EXERCISE BRIEF: From the listing below, pull out the lines that hold "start".

EXERCISE DATA:
* * *

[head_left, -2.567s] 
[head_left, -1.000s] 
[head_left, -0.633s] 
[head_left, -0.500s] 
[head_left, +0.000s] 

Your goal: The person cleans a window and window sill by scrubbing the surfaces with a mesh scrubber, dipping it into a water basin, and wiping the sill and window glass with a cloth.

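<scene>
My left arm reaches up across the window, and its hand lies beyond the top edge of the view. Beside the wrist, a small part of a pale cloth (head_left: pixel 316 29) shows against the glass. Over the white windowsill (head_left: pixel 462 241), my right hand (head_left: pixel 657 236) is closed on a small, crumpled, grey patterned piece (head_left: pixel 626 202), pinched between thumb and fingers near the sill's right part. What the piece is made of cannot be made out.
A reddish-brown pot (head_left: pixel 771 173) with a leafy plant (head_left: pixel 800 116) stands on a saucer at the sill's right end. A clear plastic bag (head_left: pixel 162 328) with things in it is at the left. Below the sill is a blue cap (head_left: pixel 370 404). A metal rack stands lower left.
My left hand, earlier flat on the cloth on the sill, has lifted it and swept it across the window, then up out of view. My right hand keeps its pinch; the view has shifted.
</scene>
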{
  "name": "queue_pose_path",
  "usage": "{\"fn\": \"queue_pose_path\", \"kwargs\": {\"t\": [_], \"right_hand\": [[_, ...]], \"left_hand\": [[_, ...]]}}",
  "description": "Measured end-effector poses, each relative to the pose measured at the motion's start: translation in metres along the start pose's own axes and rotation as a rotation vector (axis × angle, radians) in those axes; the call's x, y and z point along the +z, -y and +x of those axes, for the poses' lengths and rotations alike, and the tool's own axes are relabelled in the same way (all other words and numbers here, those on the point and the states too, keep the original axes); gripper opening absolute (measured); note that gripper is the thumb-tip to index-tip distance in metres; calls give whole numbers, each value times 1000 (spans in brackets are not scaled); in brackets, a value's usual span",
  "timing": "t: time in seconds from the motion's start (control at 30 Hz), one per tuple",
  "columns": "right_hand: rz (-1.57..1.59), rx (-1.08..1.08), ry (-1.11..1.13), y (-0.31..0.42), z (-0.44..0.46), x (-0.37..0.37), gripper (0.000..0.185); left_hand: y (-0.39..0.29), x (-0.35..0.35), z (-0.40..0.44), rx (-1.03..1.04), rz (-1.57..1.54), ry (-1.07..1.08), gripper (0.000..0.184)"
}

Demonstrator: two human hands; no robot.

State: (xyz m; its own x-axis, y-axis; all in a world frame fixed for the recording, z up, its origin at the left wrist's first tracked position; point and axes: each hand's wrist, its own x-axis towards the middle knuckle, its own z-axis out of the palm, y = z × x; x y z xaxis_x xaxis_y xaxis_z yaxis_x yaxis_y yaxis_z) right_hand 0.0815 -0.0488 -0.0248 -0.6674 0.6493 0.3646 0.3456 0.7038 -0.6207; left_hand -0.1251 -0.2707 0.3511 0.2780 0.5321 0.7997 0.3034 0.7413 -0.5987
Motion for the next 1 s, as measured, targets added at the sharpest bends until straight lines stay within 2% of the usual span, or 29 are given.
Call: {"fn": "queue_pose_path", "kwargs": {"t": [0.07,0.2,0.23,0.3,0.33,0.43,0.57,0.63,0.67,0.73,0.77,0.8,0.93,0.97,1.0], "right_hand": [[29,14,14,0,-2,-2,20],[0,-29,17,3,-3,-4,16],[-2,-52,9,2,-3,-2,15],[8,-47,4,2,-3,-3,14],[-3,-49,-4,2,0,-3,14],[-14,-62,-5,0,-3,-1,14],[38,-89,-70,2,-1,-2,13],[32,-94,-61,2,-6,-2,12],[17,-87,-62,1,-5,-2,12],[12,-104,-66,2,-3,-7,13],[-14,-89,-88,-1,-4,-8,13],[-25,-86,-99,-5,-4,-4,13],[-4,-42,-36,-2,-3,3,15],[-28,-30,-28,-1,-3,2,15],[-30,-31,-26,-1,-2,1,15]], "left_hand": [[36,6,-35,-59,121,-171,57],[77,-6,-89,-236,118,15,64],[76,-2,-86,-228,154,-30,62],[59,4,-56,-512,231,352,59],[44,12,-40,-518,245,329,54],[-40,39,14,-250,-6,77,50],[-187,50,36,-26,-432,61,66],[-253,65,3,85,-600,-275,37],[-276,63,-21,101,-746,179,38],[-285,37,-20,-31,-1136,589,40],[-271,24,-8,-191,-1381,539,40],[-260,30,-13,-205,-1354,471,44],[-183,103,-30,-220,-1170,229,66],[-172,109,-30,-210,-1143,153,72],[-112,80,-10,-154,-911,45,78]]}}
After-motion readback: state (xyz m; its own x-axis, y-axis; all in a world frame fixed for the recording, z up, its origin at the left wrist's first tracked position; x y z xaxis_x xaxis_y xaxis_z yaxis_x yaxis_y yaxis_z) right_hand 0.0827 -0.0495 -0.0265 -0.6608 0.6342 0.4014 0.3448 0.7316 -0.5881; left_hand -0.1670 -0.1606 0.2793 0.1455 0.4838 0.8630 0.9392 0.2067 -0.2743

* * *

SOLUTION:
  "description": "Measured end-effector poses, each relative to the pose measured at the motion's start: translation in metres along the start pose's own axes and rotation as a rotation vector (axis × angle, radians) in those axes; the call's x, y and z point along the +z, -y and +x of those axes, for the poses' lengths and rotations alike, and the tool's own axes are relabelled in the same way (all other words and numbers here, those on the point and the states too, keep the original axes); gripper opening absolute (measured); note that gripper is the thumb-tip to index-tip distance in metres; calls give whole numbers, each value times 1000 (spans in brackets are not scaled); in brackets, a value's usual span",
  "timing": "t: time in seconds from the motion's start (control at 30 Hz), one per tuple",

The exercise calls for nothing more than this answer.